How i met your modem S01E05

« Ah tiens, je t’ai raconté des bêtises. Il y avait encore des journalistes en 2009. Je le sais, c’était mon métier. Je suis devenu peintre sur chinchillas plus tard, en 2012. Il y avait encore des journalistes, mais ça commençait à sentir le sapin… C’est une expression qu’on utilisait pour dire que quelque chose touchait à sa fin. Le sapin, c’était un arbre qui… ben qui devait sentir une odeur particulière, je suppose.
Il me semble pourtant qu’en 2000, alors que j’étais un étudiant fringant et consciencieux, c’était encore classe, comme métier. Bien sûr, des gens nous reprochaient déjà de ne parler plus que de people et de faits divers, mais en général, c’étaient les mêmes qui ne lisaient que ces deux rubriques-là.
Puis les sources d’information se sont multipliées comme des lapins OGM sous une pluie d’été, il a fallu aller toujours plus vite, plus loin, plus fort, être le premier à publier l’info ou, à défaut d’info, quelque chose, sous les yeux des blogueurs qui jouaient leur rôle de quatrième pouvoir et demi en hurlant LOL FAIL sitôt qu’ils trouvaient une faute d’orthographe, mais poussaient à la consommation en se jetant comme des morts de faim sur la moindre dépêche histoire d’avoir quelque chose à commenter.
Puis les médias ont commencé à ouvrir leurs commentaires et le village global est devenu le plus grand café du commerce de l’Histoire. Et comme ça faisait des pages vues sur les sites des médias, ceux-ci préféraient rallumer le feu plutôt que de tenter de faire un peu d’information. Et tout ça s’auto-alimentait : les journalistes publiaient des articles, les internautes les commentaient, les journalistes faisaient un article sur les réactions des internautes. Et comme ça faisait de la page vue, ceux-ci se dépêchaient d’être les premiers à réagir sur les premières infos publiées, histoire d’optimiser leurs chances d’être de la revue. En 2014, année de lancement du GoogleNewsDigest, les infos qui “buzzaient” comme on disait à l’époque, je crois que ça venait du bzz de ces insectes qui font beaucoup de bruit pour une bien petite piqûre, étaient évincées en moyenne 34 minutes plus tard. 34 minutes pendant lesquelles il fallait absolument faire un mot d’esprit ou une parodie, voire enregistrer un nom de domaine rigolo.
En 2016, quand un journaliste s’est fait agresser en pleine rue par un ministre pour avoir révélé que celui-ci avait bu du café en public malgré l’interdiction, ses confrères ont commencé à cacher leurs cartes de presse.

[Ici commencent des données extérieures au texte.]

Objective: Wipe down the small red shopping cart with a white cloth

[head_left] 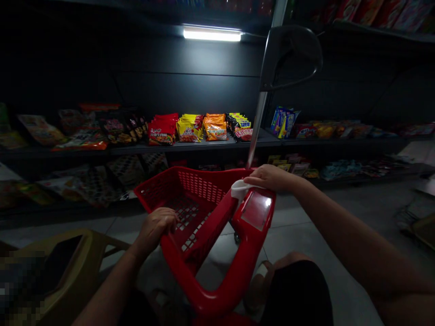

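A red plastic shopping cart [204, 290] stands before my knees, its handle curving toward me and its slotted basket facing the shelves. My left hand [157, 226] is closed around the left end of the handle, where it meets the basket. At the far right end of the handle, my right hand [272, 177] presses a white cloth [240, 188] against the red plastic, fingers curled over it. A clear, shiny panel [257, 209] is set into the handle just below that hand. The cart's basket floor shows bare mesh.
A dark shelf [251, 141] ahead carries red noodle packets [163, 130], yellow packets [189, 128] and orange packets [216, 127]. A metal pole [258, 113] rises behind the cart. A yellowish stool [83, 258] with a dark flat object on it stands at my left.
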`<state>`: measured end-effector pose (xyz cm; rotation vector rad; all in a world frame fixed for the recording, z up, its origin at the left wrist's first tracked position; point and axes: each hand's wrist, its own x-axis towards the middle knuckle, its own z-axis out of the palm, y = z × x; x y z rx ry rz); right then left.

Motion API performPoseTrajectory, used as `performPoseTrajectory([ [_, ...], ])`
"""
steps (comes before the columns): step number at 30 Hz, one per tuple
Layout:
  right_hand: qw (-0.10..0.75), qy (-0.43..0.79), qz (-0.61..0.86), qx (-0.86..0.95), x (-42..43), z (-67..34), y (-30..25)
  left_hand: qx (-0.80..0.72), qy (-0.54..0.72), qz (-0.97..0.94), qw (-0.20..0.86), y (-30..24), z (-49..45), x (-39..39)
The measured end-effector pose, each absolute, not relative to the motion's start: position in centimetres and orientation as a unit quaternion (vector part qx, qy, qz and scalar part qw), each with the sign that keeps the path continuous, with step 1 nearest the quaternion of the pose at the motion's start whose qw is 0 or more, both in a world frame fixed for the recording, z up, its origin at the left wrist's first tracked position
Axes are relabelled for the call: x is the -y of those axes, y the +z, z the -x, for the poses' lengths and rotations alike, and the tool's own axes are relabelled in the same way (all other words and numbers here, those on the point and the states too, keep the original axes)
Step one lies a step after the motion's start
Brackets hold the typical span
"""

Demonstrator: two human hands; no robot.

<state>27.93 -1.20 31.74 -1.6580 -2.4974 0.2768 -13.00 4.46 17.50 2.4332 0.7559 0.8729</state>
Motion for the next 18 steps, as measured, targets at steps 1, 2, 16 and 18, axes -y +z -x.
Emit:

Comme de toutes façons, leur boulot consistait le plus souvent à trouver des vidéos youtube amusantes en rapport avec les articles qu’ils publiaient, cela ne dérangeait personne.

Voilà, je me suis un peu égaré en route, mais tu devrais avoir de la matière pour ton exposé… »

– Boah zargla koss omagh, de toutes façons, les exposés, c’est limité à 140 caractères.

– Ah, oui, tu vas devoir résumer beaucoup là.

– Non mais c’est bon, blinka, chabawong, j’ai fini, là.

– Fais-voir ? “Lé vie, sa parl bokou. LOL”.

6 Responses to “How i met your modem S01E05”

  1. Et la prochaine fois, on étudiera ce qu’était un journal ? Ah oui, ça c’était encore avant les années 2000…

  2. Fennec says:

    Cette histoire de vitesse… j’ai l’impression que c’est pour tous les métiers pareil : on voudrait faire les choses bien, et on aime, d’ailleurs, les choses bien faites, recherchées, soignées… mais on n’a pas le temps, alors on bacle.
    Et puis de toute façon le client est un con, alors…

    Trêve de jérémiades, la chute est sympathique. J’étais sur le point de m’exclamer “MER IL ET FOU”.

  3. ophise says:

    Suis-je encore dans les 35 minutes pour faire un commentaire ???

  4. ophise says:

    34 ah merde…

  5. Aurélia says:

    T’es grave inspiré je trouve.

    Lol.

    Tro je kif ta séri tro dla balle.

  6. Nekkonezumi says:

    34 minutes pour une bouse, c’est beaucoup trop.